* WHAT YOU ARE ASKED TO DO: From the first line of the data below through the line holding "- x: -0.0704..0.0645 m", write out each line exactly as it stands.
..........
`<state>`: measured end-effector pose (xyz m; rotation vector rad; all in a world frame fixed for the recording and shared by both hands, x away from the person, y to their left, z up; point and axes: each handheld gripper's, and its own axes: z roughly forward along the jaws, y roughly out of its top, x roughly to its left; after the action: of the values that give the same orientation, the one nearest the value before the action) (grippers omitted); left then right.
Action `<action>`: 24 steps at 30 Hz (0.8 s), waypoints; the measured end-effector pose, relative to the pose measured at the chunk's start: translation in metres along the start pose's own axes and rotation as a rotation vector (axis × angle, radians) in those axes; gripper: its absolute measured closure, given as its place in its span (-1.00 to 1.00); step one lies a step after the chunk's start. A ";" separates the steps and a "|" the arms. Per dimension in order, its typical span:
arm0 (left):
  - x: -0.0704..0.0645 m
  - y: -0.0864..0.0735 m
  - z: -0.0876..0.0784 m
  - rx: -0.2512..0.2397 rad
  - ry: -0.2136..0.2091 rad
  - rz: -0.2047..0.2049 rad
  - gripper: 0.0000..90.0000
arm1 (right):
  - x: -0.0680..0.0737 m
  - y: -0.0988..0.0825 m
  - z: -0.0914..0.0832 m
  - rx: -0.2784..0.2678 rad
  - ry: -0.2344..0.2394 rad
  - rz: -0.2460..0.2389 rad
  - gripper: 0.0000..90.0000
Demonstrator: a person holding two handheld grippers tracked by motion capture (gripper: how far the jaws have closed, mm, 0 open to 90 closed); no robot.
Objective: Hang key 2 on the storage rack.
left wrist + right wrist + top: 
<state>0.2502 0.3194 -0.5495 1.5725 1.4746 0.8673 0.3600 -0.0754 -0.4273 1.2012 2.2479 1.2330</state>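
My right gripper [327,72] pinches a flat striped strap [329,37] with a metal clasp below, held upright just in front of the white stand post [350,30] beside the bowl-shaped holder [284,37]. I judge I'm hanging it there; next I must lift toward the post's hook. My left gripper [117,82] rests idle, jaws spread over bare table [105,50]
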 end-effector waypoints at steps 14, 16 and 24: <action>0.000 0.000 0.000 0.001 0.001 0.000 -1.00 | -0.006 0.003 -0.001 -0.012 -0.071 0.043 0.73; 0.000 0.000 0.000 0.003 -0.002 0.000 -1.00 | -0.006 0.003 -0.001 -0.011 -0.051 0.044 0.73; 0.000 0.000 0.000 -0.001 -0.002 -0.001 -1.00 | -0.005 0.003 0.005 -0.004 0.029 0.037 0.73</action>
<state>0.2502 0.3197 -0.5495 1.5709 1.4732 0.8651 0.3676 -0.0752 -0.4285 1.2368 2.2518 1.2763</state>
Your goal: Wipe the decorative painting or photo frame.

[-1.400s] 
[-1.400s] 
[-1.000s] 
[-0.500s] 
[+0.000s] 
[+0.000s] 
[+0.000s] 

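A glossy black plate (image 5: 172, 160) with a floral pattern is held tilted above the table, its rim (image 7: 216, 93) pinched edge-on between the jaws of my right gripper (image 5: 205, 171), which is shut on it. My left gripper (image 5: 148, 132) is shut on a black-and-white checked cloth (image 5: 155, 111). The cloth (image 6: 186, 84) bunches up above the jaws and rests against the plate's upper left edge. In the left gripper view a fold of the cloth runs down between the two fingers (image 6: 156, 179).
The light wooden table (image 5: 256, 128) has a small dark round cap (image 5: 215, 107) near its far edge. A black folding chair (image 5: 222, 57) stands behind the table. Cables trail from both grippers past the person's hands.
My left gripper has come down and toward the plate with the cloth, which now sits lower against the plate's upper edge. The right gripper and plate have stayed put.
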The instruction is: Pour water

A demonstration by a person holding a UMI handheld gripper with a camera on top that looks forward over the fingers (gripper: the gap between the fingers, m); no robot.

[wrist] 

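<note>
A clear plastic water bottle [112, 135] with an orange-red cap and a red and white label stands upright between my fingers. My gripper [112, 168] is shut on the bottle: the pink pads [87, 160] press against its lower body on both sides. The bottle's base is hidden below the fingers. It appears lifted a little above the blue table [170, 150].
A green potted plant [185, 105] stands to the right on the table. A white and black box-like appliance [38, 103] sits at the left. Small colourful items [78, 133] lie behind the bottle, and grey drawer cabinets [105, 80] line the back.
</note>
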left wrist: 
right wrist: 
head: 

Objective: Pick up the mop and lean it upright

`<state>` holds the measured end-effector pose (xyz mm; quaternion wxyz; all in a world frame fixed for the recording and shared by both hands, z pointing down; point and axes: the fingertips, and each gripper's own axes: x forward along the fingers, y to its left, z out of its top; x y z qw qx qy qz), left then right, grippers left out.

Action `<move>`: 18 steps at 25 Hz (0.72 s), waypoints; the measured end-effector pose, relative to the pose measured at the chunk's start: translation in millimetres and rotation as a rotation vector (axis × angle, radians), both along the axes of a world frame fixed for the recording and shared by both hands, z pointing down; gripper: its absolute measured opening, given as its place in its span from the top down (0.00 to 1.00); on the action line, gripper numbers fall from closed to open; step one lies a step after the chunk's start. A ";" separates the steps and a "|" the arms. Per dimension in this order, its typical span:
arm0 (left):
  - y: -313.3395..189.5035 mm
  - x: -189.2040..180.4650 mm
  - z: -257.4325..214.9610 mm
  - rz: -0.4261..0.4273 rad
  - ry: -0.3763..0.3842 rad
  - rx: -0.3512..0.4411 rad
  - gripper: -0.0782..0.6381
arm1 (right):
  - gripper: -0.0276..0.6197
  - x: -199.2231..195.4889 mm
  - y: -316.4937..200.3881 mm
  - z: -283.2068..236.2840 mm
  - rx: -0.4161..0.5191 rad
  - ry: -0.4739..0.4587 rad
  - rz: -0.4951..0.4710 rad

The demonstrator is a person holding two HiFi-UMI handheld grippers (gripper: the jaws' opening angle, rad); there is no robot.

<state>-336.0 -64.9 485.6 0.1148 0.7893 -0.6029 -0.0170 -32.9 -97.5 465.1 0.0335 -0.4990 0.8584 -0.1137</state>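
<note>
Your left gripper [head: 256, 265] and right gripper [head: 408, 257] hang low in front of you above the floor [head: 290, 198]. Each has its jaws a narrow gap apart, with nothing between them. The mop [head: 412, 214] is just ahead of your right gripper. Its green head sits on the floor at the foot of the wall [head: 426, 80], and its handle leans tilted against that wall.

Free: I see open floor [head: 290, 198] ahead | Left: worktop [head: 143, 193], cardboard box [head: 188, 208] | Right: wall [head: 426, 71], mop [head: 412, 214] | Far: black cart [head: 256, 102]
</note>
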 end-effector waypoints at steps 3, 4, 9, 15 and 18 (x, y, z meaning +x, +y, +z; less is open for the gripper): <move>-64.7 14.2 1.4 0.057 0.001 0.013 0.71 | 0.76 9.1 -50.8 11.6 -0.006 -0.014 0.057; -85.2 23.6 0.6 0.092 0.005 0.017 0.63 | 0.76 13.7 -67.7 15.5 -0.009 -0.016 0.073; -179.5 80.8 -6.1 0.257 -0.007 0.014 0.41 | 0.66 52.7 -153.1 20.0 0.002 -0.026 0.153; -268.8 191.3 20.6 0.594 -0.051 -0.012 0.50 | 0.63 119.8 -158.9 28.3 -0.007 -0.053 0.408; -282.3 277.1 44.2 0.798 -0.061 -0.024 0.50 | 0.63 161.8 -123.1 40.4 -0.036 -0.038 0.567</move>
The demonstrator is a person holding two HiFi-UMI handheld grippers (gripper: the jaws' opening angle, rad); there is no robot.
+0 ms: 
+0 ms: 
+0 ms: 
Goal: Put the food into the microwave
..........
* EXPECTED ANSWER:
`<state>`: measured end-effector pose (xyz m; rotation vector rad; all in a world frame fixed for the recording and shared by both hands, x away from the person, y to their left, z up; point and axes: each handheld gripper's, and its own axes: z roughly forward along the jaws, y roughly out of its top, x roughly to its left; after the action: of the values that give the same orientation, the one nearest the value before the action) (grippers omitted); left then right.
Action `<action>`: 24 steps at 30 Hz (0.8 s), waypoints; the measured end-effector pose, relative to the pose measured at the chunk's start: translation in metres along the start pose's own axes and rotation as a rotation vector (axis × angle, radians) in those axes; gripper: its absolute measured closure, given as its place in its span (-1.00 to 1.00); step one lies a step after the chunk's start. A ";" separates the steps and a "|" the arms. Per dimension in order, its typical span:
arm0 (left):
  - x: -0.0704..0.0645 m

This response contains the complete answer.